Terms defined: block (of memory), compact (data or files), garbage collection, key-value store, log-structured database, null byte, page
Persisting objects (Chapter 16) lets us save and restore program state, but we often want to be able to look things up quickly without reloading all of our data. We would also like applications written in different languages to be able to get at our data, which might be easier if we choose a different storage format.
This chapter therefore builds a very simple log-structured database. The phrase “log-structured” means that records a log of operations, i.e., every new record is appended to the end of the database. Programmers have invented many other ways to store large amounts of data, but this is one of the easiest to understand.
Starting Point
Our starting point is
a simple key-value store
that lets us save records and look them up later.
To use it,
we have to provide a function that takes a record
and returns its key.
We store that function in the Database
object for later use:
class Database:
def __init__(self, key_func):
"""Initialize with function to get key."""
self._key_func = key_func
def add(self, record):
"""Store the given record."""
raise NotImplementedError("add")
def get(self, key):
"""Return record associated with key or None."""
raise NotImplementedError("get")
If we want a dictionary that only stores things in memory,
we can derive a class from Database
that uses a dictionary with the values returned by
the user’s key function for lookup
(Figure 18.1):
from interface_original import Database
class JustDict(Database):
def __init__(self, key_func):
super().__init__(key_func)
self._data = {}
def add(self, record):
key = self._key_func(record)
self._data[key] = record
def get(self, key):
return self._data.get(key, None)
This simple class is enough to let us start writing some tests. Let’s create a class to store experimental records:
class BasicRec:
MAX_NAME_LEN = 6 # length of name in chars
TIMESTAMP_LEN = 8 # length of timestamp in chars
MAX_READING = 10 # maximum reading value
MAX_READING_LEN = 2 # length of reading in chars
MAX_READINGS_NUM = 2 # maximum number of readings
@staticmethod
def key(record):
assert isinstance(record, BasicRec)
return record._name
def __init__(self, name, timestamp, readings):
assert 0 < len(name) <= self.MAX_NAME_LEN
assert 0 <= len(readings) <= self.MAX_READINGS_NUM
assert all((0 <= r <= self.MAX_READING) for r in readings)
self._name = name
self._timestamp = timestamp
self._readings = readings
# [omit]
def __str__(self):
joined = ', '.join(str(r) for r in self._readings)

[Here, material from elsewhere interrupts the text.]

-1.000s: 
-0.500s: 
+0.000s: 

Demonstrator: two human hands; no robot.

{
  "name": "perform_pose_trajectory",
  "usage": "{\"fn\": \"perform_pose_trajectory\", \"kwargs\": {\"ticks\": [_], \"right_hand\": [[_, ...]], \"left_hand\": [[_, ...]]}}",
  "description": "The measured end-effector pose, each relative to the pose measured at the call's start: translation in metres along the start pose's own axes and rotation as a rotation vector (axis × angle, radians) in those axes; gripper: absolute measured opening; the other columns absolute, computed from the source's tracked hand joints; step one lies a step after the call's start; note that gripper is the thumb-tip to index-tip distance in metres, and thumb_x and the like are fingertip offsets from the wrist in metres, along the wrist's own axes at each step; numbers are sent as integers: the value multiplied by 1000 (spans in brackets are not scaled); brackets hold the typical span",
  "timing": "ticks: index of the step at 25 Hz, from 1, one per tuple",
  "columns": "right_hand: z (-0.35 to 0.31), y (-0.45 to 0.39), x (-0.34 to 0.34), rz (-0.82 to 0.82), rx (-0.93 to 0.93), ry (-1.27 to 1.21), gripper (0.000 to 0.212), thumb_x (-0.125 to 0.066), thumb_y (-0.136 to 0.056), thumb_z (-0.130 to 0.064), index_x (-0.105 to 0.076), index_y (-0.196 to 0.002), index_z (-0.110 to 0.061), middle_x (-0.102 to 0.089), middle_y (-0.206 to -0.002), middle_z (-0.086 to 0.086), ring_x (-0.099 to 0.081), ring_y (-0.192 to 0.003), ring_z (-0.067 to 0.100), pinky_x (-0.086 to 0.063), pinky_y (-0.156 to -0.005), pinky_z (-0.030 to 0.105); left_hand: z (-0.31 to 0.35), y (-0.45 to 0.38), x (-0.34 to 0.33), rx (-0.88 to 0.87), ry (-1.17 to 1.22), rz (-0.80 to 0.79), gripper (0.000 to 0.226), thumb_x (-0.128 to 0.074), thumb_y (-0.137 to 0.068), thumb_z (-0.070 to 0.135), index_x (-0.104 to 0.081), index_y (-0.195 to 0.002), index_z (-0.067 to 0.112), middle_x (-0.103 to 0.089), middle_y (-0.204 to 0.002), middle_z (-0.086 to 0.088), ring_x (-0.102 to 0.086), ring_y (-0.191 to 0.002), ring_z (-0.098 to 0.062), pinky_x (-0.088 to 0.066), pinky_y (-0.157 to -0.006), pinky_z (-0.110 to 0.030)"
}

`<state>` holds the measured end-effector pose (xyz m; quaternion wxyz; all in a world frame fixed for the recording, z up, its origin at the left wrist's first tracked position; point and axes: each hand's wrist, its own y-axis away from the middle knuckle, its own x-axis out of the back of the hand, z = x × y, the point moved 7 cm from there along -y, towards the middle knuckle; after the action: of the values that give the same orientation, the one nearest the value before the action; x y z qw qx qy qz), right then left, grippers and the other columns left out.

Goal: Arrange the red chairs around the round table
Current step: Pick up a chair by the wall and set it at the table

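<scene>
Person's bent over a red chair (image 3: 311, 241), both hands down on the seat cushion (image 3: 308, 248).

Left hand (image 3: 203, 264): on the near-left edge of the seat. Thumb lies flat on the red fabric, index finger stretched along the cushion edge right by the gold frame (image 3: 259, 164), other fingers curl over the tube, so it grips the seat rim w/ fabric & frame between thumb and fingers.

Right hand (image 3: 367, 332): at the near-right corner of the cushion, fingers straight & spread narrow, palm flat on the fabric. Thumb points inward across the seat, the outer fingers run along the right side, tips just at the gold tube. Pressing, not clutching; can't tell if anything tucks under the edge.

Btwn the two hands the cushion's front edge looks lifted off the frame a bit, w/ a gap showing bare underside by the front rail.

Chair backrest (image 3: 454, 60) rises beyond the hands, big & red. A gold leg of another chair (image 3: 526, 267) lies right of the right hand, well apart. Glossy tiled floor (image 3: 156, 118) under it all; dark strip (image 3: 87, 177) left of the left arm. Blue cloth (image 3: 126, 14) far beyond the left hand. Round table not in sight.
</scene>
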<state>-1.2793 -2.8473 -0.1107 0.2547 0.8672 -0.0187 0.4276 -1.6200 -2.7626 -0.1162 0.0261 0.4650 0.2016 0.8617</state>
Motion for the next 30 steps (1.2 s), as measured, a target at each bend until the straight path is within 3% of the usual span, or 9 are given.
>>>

return f"{self._name}({self._timestamp})[{joined}]"
def __eq__(self, other):
return isinstance(other, self.__class__) and \
(self._name == other._name) and \
(self._timestamp == other._timestamp) and \
(self._readings == other._readings)
# [/omit]
and use the pytest.fixture
decorator (Chapter 9)
to create a database and two records:
@pytest.fixture
def db():
return JustDict(BasicExperiment.key)
@pytest.fixture
def ex01():
return BasicExperiment("ex01", 12345, [1, 2])
@pytest.fixture
def ex02():
return BasicExperiment("ex02", 67890, [3, 4])
Our first few tests are then:
def test_construct(db):
assert db
def test_get_nothing_from_empty_db(db):
assert db.get("something") is None
def test_add_then_get(db, ex01):
db.add(ex01)
assert db.get("ex01") == ex01
def test_add_two_then_get_both(db, ex01, ex02):
db.add(ex01)
db.add(ex02)
assert db.get("ex01") == ex01
assert db.get("ex02") == ex02
def test_add_then_overwrite(db, ex01):
db.add(ex01)
ex01._timestamp = 67890
db.add(ex01)
assert db.get("ex01") == ex01
Our next step is to save the user’s records in the database without tying the database to a particular type of record. The cleanest way to solve this problem is to require records to know how to convert themselves into something storable. Rather than passing a second function to the database’s constructor, we will refactor the database so that we pass in the object that represents the record class:
class Database:
def __init__(self, record_cls):
"""Initialize with data manipulation functions."""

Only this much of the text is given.